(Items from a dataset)

========

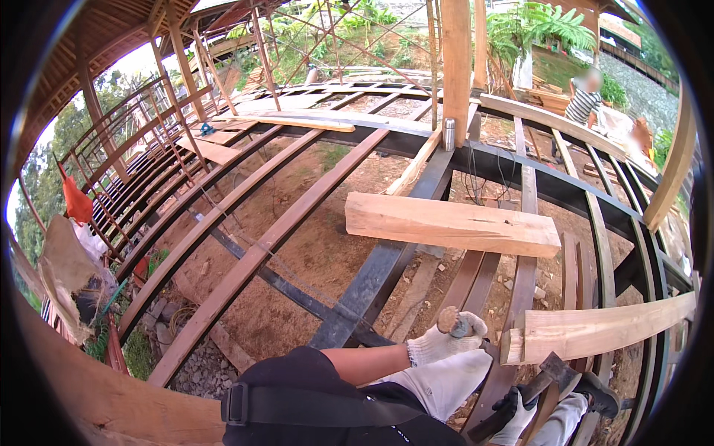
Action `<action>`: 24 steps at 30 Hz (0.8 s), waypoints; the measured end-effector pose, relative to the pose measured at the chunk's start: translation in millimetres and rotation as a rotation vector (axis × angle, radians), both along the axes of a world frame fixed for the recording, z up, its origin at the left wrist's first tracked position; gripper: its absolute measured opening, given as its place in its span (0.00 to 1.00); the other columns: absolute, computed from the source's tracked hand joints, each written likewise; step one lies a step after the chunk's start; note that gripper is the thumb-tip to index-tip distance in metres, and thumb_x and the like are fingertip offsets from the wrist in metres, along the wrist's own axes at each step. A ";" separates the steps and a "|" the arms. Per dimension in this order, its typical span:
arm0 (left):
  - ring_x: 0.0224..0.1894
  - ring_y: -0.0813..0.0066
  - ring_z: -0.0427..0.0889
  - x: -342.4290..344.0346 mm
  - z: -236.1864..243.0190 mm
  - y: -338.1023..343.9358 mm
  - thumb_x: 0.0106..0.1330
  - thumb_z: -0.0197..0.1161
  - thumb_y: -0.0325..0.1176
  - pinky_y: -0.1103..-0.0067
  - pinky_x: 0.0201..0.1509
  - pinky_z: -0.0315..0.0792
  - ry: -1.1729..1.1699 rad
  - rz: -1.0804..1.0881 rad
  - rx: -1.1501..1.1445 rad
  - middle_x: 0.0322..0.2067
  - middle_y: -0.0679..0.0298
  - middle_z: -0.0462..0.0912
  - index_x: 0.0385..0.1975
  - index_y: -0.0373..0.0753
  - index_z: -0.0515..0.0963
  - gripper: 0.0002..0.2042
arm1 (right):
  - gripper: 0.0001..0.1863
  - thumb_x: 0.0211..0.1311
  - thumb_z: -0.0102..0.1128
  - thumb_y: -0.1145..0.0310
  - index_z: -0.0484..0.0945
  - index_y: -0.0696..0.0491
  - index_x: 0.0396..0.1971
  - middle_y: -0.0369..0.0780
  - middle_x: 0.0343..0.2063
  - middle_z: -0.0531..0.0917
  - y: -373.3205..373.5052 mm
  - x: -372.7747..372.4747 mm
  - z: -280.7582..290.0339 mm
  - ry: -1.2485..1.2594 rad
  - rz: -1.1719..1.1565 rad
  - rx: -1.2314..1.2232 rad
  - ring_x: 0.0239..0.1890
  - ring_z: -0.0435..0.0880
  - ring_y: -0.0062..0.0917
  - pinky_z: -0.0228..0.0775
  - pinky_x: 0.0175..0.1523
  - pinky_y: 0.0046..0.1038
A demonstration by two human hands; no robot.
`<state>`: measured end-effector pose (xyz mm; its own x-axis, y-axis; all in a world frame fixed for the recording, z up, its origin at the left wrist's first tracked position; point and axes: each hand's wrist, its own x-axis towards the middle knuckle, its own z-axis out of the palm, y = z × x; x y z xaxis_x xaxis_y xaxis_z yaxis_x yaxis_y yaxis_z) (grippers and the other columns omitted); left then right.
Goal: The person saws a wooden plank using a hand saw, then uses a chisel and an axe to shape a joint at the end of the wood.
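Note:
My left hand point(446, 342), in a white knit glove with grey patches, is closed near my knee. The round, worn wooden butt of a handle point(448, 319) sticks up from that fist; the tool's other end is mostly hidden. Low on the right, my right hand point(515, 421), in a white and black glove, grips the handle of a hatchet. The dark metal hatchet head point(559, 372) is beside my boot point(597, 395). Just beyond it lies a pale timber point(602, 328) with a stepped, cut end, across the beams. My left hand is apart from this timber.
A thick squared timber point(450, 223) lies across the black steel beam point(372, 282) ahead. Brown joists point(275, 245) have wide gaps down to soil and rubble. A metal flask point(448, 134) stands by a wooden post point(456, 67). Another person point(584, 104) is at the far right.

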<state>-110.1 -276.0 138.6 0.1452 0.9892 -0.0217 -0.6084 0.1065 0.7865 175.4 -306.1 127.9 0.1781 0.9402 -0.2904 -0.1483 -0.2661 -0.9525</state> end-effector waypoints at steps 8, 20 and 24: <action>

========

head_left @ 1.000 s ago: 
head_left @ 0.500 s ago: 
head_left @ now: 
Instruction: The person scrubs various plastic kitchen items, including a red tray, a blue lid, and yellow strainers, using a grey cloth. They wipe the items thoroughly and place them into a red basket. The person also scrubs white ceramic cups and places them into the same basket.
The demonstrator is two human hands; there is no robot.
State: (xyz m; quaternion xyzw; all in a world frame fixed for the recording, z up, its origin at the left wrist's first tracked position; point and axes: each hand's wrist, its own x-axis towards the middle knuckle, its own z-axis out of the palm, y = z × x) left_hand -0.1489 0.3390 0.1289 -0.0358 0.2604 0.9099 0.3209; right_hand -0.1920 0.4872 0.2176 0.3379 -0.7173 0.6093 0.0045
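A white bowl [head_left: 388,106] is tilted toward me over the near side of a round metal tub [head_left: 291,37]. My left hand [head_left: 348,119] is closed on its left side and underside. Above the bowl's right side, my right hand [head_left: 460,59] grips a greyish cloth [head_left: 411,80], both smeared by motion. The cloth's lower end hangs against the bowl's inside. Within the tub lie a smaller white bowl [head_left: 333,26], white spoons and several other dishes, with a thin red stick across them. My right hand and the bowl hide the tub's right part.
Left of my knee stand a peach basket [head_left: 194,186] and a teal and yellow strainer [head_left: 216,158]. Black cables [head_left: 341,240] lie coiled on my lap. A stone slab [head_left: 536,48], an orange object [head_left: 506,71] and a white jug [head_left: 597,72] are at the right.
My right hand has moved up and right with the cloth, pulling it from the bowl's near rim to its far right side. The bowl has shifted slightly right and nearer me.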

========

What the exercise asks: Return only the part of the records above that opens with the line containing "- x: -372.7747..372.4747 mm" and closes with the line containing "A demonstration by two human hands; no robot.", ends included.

Task answer:
  - x: -372.7747..372.4747 mm
  - z: -280.7582..290.0339 mm
  - ry: -1.2485..1.2594 rad
  - rz: -1.1719..1.1565 rad
  - rx: -1.2314..1.2232 rad
  - ring_x: 0.0239..0.1890
  - ring_z: -0.0435..0.0880
  - ring_y: -0.0062..0.0917
  - pinky_z: -0.0228..0.0775
  - pinky_x: 0.0175..0.1523
  - pinky_y: 0.0046..0.1038
A demonstration by two human hands; no robot.

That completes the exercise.